Every line of the material that mentions the word "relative" should be copied out.

**Excerpted data:**
##############################

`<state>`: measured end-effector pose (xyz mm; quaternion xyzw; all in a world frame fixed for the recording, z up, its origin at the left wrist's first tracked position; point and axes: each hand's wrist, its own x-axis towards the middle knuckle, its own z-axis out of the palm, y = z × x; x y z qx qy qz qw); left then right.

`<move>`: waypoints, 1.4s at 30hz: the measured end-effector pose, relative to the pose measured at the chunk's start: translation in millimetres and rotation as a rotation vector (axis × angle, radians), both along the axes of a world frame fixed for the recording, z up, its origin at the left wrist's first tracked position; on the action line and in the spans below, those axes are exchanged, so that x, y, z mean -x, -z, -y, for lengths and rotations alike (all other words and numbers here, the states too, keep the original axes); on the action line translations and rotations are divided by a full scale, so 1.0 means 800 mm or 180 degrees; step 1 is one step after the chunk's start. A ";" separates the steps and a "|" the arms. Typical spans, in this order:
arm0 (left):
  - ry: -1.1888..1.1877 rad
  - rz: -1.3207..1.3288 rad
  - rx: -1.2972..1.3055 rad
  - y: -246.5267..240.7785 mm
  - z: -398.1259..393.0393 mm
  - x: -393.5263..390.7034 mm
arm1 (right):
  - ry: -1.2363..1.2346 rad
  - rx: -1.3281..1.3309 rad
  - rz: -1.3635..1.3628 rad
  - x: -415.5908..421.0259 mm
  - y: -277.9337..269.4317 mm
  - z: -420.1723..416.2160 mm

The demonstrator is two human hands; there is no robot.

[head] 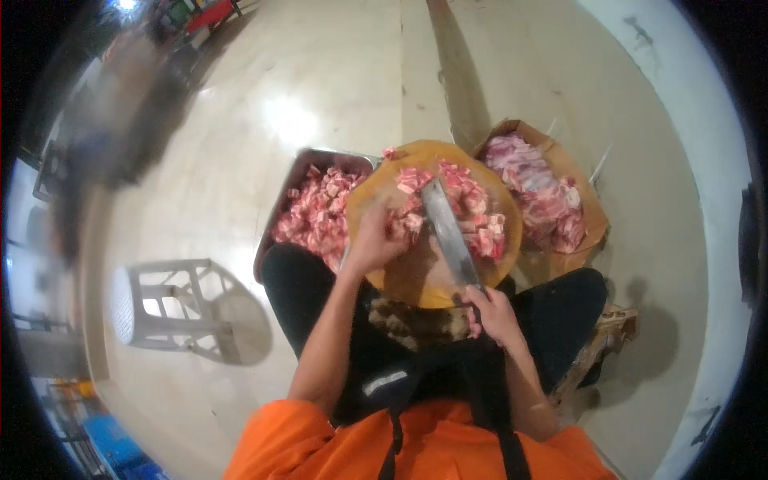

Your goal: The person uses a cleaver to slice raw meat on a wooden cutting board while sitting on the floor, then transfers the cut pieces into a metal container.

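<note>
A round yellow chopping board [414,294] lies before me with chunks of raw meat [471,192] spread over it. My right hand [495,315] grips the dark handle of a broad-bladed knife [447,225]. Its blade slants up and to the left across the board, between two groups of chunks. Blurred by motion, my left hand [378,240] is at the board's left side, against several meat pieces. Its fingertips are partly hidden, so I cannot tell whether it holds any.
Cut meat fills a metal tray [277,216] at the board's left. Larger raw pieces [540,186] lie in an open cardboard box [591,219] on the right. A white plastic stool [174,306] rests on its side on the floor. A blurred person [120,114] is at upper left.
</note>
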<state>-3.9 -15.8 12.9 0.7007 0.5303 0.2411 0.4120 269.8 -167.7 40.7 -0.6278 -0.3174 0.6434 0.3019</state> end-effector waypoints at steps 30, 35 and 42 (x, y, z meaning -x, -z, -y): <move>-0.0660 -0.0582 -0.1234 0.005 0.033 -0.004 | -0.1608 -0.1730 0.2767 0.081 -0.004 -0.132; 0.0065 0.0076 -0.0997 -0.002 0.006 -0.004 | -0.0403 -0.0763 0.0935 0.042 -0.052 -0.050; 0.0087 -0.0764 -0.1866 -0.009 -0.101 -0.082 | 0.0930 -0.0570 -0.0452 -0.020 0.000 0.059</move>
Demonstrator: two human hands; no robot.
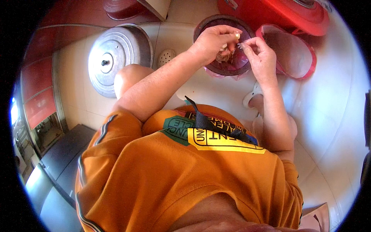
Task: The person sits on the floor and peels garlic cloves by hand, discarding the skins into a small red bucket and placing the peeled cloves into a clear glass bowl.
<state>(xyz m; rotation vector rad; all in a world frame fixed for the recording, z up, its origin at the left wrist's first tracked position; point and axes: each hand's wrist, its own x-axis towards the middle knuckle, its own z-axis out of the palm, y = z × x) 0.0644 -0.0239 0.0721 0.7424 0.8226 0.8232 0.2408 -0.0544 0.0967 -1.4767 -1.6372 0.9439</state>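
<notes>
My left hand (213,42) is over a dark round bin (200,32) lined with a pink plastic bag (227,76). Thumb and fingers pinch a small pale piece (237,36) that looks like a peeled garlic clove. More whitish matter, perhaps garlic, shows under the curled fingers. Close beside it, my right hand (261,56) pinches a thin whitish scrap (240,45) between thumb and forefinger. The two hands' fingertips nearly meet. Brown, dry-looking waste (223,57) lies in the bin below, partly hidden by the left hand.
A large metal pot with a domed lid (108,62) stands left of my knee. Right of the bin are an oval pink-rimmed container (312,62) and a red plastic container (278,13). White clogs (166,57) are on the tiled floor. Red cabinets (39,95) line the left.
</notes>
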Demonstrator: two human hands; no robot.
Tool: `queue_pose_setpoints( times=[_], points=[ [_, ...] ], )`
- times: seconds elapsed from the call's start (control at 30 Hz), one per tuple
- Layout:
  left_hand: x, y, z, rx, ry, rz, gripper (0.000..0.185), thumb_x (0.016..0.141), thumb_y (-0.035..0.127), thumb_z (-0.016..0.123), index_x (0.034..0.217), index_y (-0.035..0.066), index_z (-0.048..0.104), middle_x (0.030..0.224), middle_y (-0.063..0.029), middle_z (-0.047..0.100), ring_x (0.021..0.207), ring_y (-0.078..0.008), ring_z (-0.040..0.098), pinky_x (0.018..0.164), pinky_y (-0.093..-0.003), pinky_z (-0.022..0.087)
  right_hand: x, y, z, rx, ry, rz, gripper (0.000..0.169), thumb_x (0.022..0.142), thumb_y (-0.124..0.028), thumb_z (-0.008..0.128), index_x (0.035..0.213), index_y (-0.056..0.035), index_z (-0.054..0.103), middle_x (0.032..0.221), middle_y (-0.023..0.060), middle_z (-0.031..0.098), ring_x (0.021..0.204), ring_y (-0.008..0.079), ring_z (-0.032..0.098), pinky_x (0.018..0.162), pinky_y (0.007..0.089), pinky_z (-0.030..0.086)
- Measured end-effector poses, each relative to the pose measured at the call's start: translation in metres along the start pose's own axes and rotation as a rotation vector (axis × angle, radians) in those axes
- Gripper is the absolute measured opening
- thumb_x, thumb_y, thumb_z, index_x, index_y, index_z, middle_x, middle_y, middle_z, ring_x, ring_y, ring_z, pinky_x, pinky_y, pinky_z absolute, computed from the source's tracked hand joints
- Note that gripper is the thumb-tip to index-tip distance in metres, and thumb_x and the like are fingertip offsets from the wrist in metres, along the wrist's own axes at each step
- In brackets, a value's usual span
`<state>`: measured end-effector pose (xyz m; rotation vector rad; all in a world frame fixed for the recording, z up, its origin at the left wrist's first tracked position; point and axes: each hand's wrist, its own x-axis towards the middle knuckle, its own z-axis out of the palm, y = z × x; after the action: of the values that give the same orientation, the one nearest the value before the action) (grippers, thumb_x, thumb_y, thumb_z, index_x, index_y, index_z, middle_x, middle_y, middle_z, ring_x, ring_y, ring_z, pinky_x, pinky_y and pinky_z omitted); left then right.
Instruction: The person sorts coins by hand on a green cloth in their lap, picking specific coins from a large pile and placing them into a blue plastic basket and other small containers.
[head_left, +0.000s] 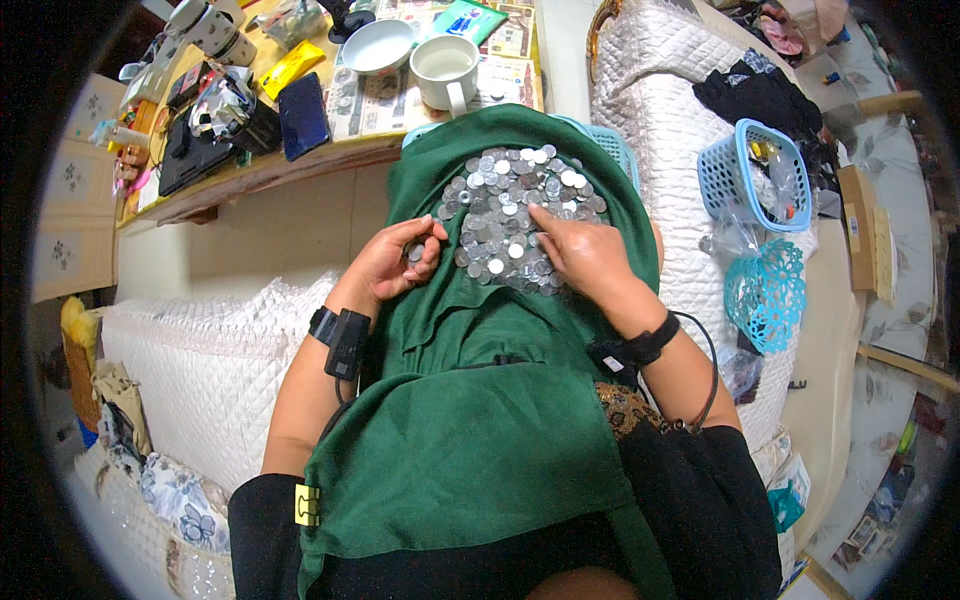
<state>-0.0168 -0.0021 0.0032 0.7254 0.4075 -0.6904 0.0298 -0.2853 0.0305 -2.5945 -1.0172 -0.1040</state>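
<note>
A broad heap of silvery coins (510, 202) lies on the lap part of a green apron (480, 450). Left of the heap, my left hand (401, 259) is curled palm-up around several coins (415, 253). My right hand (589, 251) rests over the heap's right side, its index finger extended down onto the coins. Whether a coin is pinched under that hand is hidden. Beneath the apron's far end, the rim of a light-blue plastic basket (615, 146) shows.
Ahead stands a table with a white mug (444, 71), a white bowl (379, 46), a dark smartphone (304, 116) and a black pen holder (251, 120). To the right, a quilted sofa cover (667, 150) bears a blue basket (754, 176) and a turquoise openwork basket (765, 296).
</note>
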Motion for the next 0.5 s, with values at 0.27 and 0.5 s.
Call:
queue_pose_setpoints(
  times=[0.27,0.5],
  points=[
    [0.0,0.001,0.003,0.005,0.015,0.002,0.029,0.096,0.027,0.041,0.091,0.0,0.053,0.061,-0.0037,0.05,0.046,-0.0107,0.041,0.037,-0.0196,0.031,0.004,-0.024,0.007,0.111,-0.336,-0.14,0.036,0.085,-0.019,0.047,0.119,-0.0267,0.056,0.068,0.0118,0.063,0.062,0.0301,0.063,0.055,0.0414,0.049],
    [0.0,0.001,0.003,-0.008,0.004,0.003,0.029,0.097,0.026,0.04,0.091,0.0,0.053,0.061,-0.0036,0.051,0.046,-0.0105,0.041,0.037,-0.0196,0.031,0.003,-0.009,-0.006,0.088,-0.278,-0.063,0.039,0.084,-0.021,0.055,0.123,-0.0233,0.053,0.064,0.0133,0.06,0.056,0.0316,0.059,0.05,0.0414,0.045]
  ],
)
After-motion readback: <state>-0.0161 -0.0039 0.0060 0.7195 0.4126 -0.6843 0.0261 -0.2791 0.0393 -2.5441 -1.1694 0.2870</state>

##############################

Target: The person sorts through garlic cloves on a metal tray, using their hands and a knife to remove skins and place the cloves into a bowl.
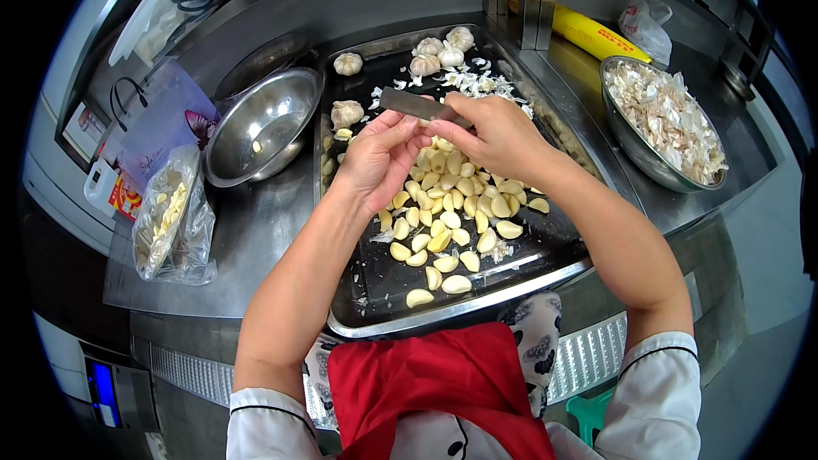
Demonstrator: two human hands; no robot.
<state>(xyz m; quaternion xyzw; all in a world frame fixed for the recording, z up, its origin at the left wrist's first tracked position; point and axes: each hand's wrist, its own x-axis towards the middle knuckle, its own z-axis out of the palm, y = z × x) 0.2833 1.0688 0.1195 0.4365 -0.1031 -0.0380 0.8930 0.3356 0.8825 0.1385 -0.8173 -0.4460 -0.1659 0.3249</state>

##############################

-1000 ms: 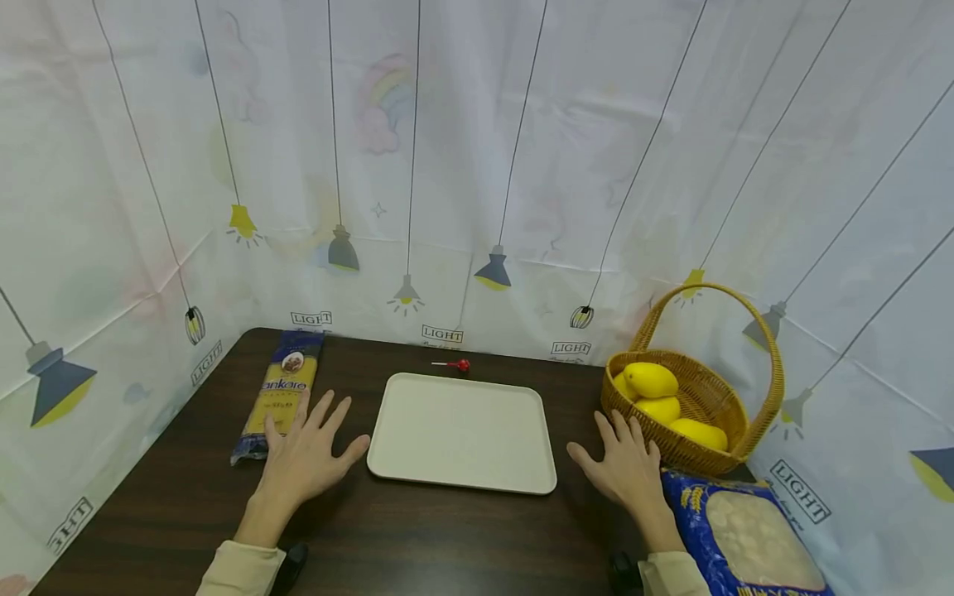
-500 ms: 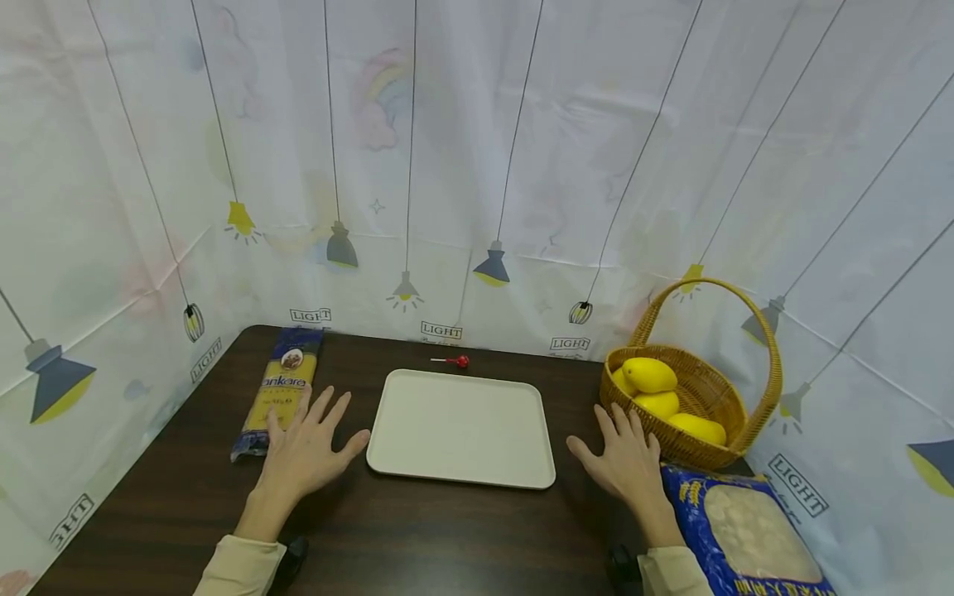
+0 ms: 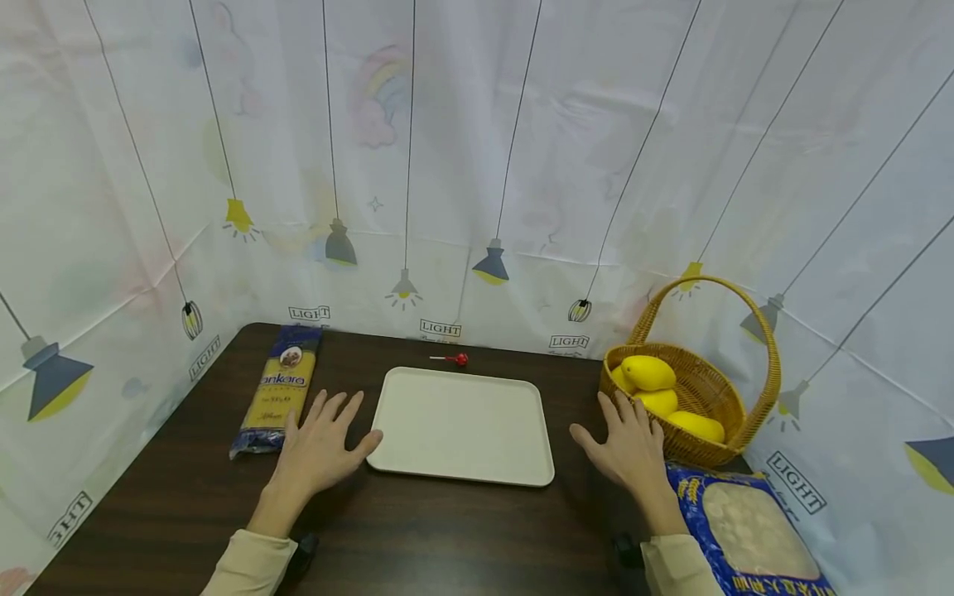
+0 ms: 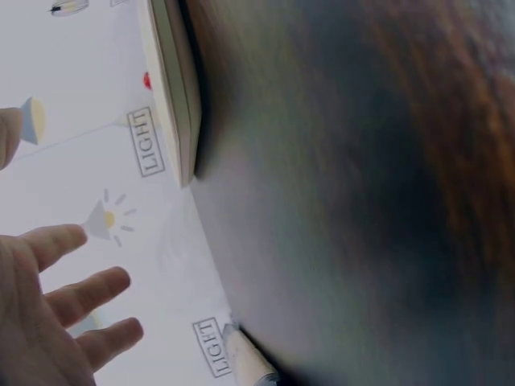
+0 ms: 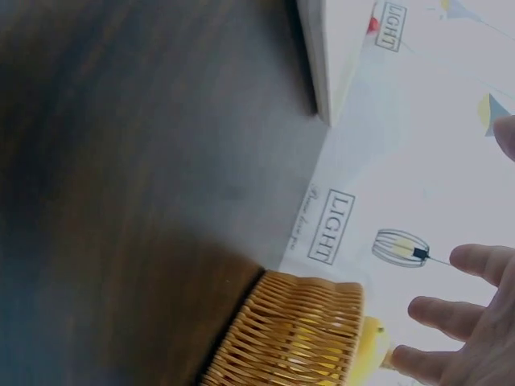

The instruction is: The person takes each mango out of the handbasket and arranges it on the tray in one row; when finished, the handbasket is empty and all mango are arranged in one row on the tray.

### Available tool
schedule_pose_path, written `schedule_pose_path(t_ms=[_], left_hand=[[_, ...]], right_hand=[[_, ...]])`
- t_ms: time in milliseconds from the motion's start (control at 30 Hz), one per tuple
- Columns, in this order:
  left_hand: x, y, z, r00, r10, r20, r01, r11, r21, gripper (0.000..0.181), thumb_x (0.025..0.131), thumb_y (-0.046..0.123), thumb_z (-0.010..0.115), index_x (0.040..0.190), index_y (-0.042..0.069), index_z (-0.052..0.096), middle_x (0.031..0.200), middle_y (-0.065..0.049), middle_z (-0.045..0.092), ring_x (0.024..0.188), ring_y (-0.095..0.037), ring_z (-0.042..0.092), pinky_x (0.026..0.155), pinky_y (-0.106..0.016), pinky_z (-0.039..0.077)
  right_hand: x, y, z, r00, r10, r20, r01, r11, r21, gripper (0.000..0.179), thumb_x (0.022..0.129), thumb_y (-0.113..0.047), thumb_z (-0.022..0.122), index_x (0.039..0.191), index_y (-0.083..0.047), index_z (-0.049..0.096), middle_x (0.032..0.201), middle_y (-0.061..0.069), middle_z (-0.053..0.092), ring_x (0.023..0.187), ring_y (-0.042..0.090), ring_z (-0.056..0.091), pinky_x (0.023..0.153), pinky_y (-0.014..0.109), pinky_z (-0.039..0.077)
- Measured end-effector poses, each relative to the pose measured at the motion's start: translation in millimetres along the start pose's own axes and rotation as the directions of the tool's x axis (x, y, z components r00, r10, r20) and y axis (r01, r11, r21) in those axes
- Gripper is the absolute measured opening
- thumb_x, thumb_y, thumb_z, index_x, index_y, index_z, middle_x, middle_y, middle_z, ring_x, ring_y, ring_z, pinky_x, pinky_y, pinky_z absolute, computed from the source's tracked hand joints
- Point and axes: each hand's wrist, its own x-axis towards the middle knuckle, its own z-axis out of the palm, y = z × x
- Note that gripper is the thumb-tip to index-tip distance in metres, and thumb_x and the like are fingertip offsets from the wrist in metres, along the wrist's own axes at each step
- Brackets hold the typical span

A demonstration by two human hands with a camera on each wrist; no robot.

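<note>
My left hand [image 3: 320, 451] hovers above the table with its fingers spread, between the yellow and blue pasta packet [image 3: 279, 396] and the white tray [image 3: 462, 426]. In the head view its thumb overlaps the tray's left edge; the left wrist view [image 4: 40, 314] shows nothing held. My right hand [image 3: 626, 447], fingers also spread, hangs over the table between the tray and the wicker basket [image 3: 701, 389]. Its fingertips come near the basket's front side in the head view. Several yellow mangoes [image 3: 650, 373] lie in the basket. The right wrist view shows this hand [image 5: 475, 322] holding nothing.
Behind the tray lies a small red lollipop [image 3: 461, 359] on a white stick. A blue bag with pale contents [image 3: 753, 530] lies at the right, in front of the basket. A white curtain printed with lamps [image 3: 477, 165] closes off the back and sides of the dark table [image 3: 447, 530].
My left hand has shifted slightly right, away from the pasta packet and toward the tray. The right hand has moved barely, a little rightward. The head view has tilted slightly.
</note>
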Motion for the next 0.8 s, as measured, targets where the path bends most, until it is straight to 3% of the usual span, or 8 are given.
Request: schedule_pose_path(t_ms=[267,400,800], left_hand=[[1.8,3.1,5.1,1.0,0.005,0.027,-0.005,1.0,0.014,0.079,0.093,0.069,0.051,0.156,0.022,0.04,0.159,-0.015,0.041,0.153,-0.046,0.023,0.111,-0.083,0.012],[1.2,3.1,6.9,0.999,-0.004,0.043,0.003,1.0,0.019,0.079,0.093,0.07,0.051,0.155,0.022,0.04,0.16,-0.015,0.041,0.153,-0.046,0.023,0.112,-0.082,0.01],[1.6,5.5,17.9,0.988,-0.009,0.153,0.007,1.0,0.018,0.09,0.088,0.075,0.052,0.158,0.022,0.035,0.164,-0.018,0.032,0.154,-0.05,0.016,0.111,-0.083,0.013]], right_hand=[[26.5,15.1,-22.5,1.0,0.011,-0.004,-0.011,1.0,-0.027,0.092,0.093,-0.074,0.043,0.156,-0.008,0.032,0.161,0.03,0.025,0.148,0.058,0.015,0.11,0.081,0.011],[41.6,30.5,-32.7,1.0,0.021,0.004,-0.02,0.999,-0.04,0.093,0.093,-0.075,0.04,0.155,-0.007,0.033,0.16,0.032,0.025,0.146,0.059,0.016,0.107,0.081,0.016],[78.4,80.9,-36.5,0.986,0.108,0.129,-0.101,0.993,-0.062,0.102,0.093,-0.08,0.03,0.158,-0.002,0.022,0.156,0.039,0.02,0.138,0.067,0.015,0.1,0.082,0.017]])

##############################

**Solution for this task:**
`<move>`: waypoints, 1.4s at 30hz: the measured end-effector pose, relative to the pose measured at the chunk's start: translation in millimetres and rotation as a rotation vector (axis × angle, radians), both along the axes of a world frame fixed for the recording, z up, its origin at the left wrist's first tracked position; on the action line and in the spans below, those axes are exchanged, so that x, y, z mean -x, -z, -y, for lengths and rotations alike (all other words and numbers here, the states too, keep the original axes); on the action line translations and rotations are divided by a full scale, so 1.0 means 800 mm or 180 degrees; step 1 is one step after the chunk's start. A ";" separates the steps and a "|" the arms. Typical spans, in this order:
- Measured end-effector poses, each relative to the pose measured at the call's start: translation in metres along the start pose's own axes and rotation as a rotation vector (axis × angle, radians) in those axes
- Measured end-effector poses, each relative to the pose measured at the motion's start: translation in millimetres along the start pose's own axes and rotation as the directions of the tool's x axis (x, y, z components r00, r10, r20) and y axis (r01, r11, r21) in those axes

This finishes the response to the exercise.